Differential Revision: https://reviews.llvm.org/D119908
This commit is contained in:
Fangrui Song 2022-02-22 10:07:58 -08:00
parent 104d9a6743
commit 88d66f6ed1
10 changed files with 116 additions and 28 deletions

View File

@ -2118,6 +2118,8 @@ static void redirectSymbols(ArrayRef<WrappedSymbol> wrapped) {
map.try_emplace(sym, sym2);
// If both foo@v1 and foo@@v1 are defined and non-weak, report a duplicate
// definition error.
if (sym->isDefined())
sym2->checkDuplicate(cast<Defined>(*sym));
sym2->resolve(*sym);
// Eliminate foo@v1 from the symbol table.
sym->symbolKind = Symbol::PlaceholderKind;
@ -2223,6 +2225,25 @@ static uint32_t getAndFeatures() {
return ret;
}
static void postParseObjectFile(ELFFileBase *file) {
switch (config->ekind) {
case ELF32LEKind:
cast<ObjFile<ELF32LE>>(file)->postParse();
break;
case ELF32BEKind:
cast<ObjFile<ELF32BE>>(file)->postParse();
break;
case ELF64LEKind:
cast<ObjFile<ELF64LE>>(file)->postParse();
break;
case ELF64BEKind:
cast<ObjFile<ELF64BE>>(file)->postParse();
break;
default:
llvm_unreachable("");
}
}
// Do actual linking.
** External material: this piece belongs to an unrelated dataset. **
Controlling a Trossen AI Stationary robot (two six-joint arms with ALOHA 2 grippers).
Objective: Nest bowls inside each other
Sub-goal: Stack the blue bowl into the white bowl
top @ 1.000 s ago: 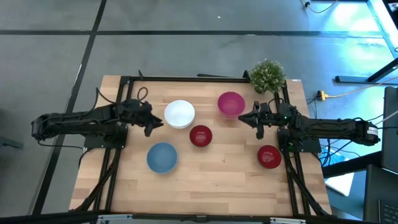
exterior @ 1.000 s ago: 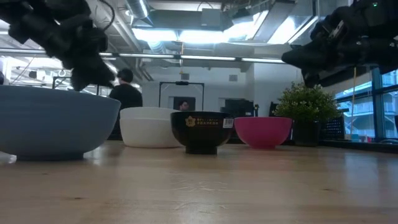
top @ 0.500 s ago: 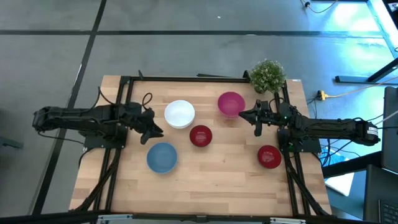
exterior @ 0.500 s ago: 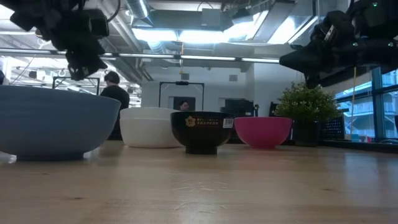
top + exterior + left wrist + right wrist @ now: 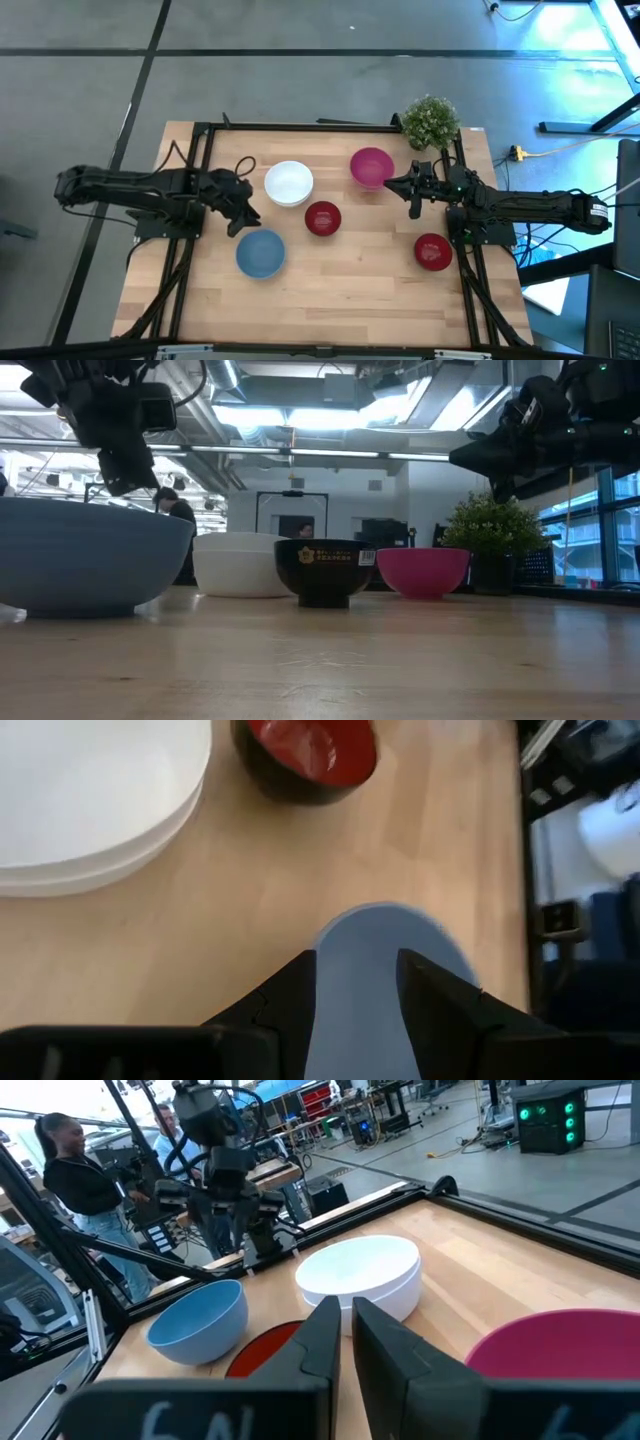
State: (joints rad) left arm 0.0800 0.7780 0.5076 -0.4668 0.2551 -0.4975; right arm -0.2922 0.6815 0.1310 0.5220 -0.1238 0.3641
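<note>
The high camera is looking straight down, taking in the whole tabletop (image 5: 340,290) and the floor around it; the low camera is sitting at tabletop level, facing across the wood into the room, very near the blue bowl (image 5: 85,555); the left wrist camera is pointing steeply down past its own fingers (image 5: 435,1005), close above that same blue bowl (image 5: 380,955); the right wrist camera is facing level across the tabletop toward the other arm; it and the low view are both catching the white bowls (image 5: 360,1275) and people beyond.
</note>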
Note that when this function is called,
// all linker scripts have already been parsed.
void LinkerDriver::link(opt::InputArgList &args) {
@ -2340,6 +2361,11 @@ void LinkerDriver::link(opt::InputArgList &args) {
for (auto *s : lto::LTO::getRuntimeLibcallSymbols())
handleLibcall(s);
// No more lazy bitcode can be extracted at this point. Do post parse work
// like checking duplicate symbols.
parallelForEach(objectFiles, postParseObjectFile);
parallelForEach(bitcodeFiles, [](BitcodeFile *file) { file->postParse(); });
// Return if there were name resolution errors.
if (errorCount())
return;
@ -2393,6 +2419,7 @@ void LinkerDriver::link(opt::InputArgList &args) {
//
// With this the symbol table should be complete. After this, no new names
// except a few linker-synthesized ones will be added to the symbol table.
const size_t numObjsBeforeLTO = objectFiles.size();
invokeELFT(compileBitcodeFiles, skipLinkedOutput);
// Symbol resolution finished. Report backward reference problems.
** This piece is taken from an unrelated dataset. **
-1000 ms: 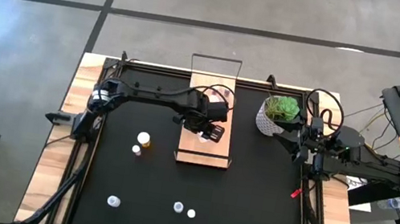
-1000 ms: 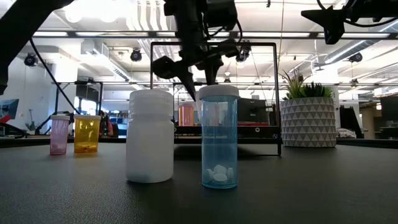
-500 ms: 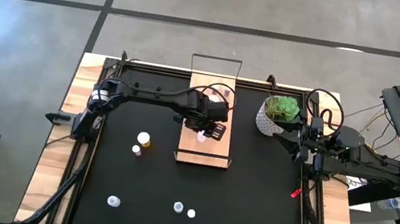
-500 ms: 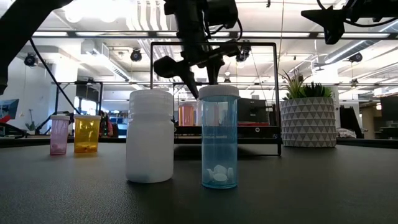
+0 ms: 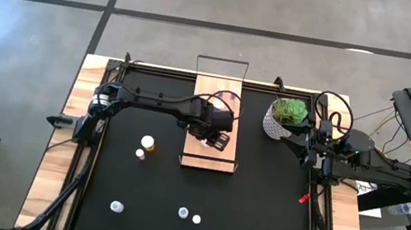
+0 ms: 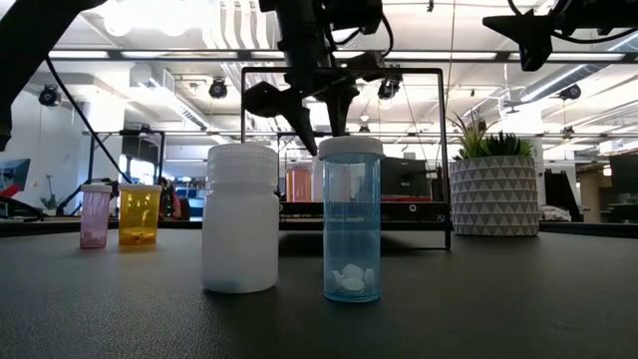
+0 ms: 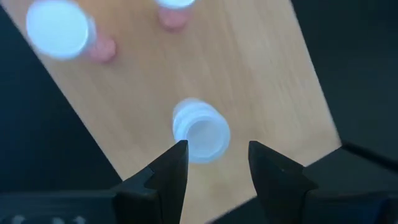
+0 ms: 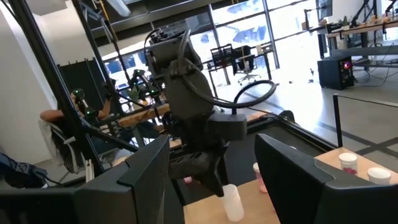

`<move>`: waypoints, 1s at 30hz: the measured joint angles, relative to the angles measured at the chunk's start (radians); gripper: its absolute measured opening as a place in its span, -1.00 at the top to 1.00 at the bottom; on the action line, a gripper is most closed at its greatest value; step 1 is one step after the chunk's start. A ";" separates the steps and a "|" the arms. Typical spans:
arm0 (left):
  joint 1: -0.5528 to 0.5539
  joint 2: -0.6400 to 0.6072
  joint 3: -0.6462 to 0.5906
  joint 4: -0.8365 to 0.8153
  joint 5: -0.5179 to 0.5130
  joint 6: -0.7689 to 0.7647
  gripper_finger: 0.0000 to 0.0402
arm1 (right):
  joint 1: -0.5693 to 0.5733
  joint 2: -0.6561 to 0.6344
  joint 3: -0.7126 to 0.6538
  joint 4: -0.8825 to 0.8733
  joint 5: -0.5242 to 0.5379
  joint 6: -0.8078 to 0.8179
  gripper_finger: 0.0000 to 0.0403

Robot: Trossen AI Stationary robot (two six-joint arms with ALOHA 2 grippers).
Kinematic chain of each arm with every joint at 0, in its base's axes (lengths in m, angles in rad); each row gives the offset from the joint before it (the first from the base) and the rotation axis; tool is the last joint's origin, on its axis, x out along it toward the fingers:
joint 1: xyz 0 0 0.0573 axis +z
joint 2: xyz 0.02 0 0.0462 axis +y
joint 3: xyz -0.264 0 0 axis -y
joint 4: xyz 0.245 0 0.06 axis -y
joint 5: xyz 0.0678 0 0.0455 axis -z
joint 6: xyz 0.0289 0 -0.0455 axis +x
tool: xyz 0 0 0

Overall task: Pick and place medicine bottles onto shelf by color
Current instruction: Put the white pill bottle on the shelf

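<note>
My left gripper (image 5: 218, 140) hangs open over the light-wood shelf (image 5: 211, 156). In the left wrist view its fingers (image 7: 214, 168) stand on either side of, and above, a pale bottle with a white cap (image 7: 200, 130) that stands upright on the shelf board (image 7: 261, 81). Two pink bottles (image 7: 59, 31) stand farther along the board. On the mat stand an orange bottle (image 5: 148, 143), a pink one (image 5: 140, 153) and three pale ones (image 5: 183, 212). My right gripper (image 8: 221, 180) is open and empty at the table's right edge, by the plant.
A green plant in a white pot (image 5: 287, 116) stands right of the shelf. In the low view a white bottle (image 6: 239, 219) and a blue bottle (image 6: 351, 224) stand close to the camera. The shelf's dark wire frame (image 6: 344, 70) rises at its far end.
My left gripper has risen a little above the shelf, staying open. The pale bottle below it stands still on the board.
</note>
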 joint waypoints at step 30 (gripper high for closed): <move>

@ -2404,6 +2431,11 @@ void LinkerDriver::link(opt::InputArgList &args) {
if (skipLinkedOutput)
return;
// compileBitcodeFiles may have produced lto.tmp object files. After this, no
// more file will be added.
auto newObjectFiles = makeArrayRef(objectFiles).slice(numObjsBeforeLTO);
parallelForEach(newObjectFiles, postParseObjectFile);
// Handle --exclude-libs again because lto.tmp may reference additional
// libcalls symbols defined in an excluded archive. This may override
// versionId set by scanVersionScript().

View File

@ -1149,6 +1149,33 @@ void ObjFile<ELFT>::initializeSymbols(const object::ELFFile<ELFT> &obj) {
}
}
// Called after all ObjFile::parse is called for all ObjFiles. This checks
// duplicate symbols and may do symbol property merge in the future.
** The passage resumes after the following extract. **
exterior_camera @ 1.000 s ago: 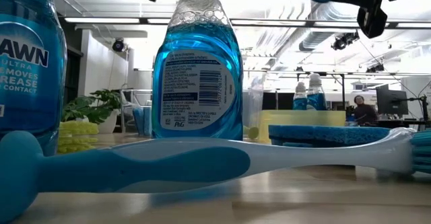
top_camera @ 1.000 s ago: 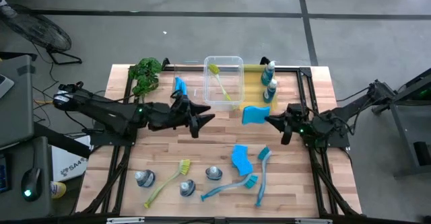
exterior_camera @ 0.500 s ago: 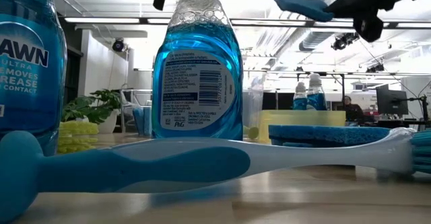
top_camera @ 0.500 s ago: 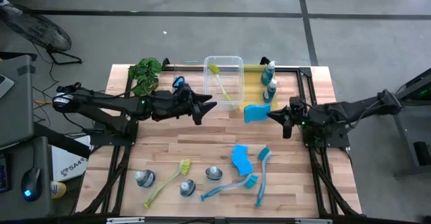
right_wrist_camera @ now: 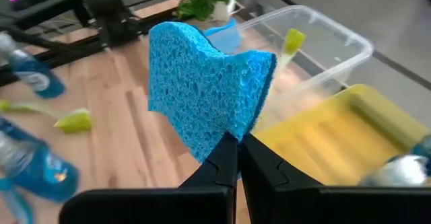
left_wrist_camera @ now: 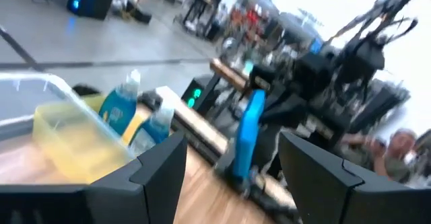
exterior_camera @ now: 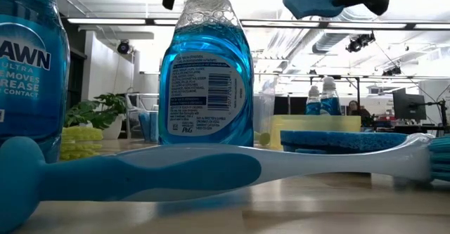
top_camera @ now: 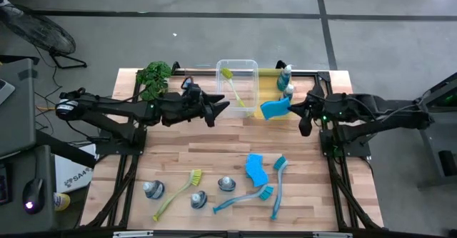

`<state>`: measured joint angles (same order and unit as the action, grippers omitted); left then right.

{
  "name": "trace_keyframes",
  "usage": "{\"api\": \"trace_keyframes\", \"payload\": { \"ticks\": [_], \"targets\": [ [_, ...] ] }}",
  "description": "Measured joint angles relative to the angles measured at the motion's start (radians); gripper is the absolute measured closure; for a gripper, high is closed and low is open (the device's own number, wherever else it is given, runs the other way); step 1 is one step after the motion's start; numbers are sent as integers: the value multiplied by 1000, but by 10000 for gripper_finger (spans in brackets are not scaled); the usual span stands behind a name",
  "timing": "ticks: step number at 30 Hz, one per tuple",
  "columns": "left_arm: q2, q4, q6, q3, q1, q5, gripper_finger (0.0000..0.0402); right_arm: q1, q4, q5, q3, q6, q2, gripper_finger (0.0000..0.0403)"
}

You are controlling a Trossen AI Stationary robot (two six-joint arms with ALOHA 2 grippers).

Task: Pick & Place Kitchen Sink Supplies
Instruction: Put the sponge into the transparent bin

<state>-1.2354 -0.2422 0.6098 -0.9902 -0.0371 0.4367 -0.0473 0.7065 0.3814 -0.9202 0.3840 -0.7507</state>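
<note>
near bottle (exterior_camera: 31,65): "awn ultra", "contact"; middle bottle (exterior_camera: 206,79): "p&g".

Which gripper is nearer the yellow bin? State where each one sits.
Right. The right gripper, shut on a blue sponge, hovers at the yellow bin's near edge. The left gripper, open, is across the clear bin from it.

- The clear bin (top_camera: 237,73) sits at the table's far edge, a dish brush (top_camera: 232,85) inside it.
- The yellow bin (top_camera: 270,81), just to its right, holds two bottles (top_camera: 286,76).
- The plant (top_camera: 153,78) lies well left of both.
</note>
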Motion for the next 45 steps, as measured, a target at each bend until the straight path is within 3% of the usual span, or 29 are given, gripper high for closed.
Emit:
{"api": "trace_keyframes", "payload": {
  "ticks": [17, 22, 33, 45],
  "targets": [
    [0, 41, -272, -53, 17, -50, 170, 56, 8, -87, -47, 8, -90, 403],
    [-8, 43, -316, -53, 17, -83, 170, 52, -103, -120, -48, -51, -109, 403],
    [-60, 76, -336, -53, 17, -252, 170, 5, -201, -104, -49, -144, -201, 403],
    [-137, 52, -281, -53, 17, -275, 170, -21, -286, -103, -48, -188, -271, 403]
  ]
}}
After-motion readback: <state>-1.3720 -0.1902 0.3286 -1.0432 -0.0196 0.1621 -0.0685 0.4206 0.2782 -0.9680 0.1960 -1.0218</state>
template <class ELFT> void ObjFile<ELFT>::postParse() {
ArrayRef<Elf_Sym> eSyms = this->getELFSyms<ELFT>();
for (size_t i = firstGlobal, end = eSyms.size(); i != end; ++i) {
const Elf_Sym &eSym = eSyms[i];
const Symbol &sym = *symbols[i];
// !sym.file allows a symbol assignment redefines a symbol without an error.
if (sym.file == this || !sym.file || !sym.isDefined() ||
eSym.st_shndx == SHN_UNDEF || eSym.st_shndx == SHN_COMMON ||
eSym.getBinding() == STB_WEAK)
continue;
uint32_t secIdx = eSym.st_shndx;
if (LLVM_UNLIKELY(secIdx == SHN_XINDEX))
secIdx = cantFail(getExtendedSymbolTableIndex<ELFT>(eSym, i, shndxTable));
else if (secIdx >= SHN_LORESERVE)
secIdx = 0;
if (sections[secIdx] == &InputSection::discarded)
continue;
// Allow absolute symbols with the same value for GNU ld compatibility.
if (!cast<Defined>(sym).section && !sections[secIdx] &&
cast<Defined>(sym).value == eSym.st_value)
continue;
reportDuplicate(sym, this, sections[secIdx], eSym.st_value);
}
}
// The handling of tentative definitions (COMMON symbols) in archives is murky.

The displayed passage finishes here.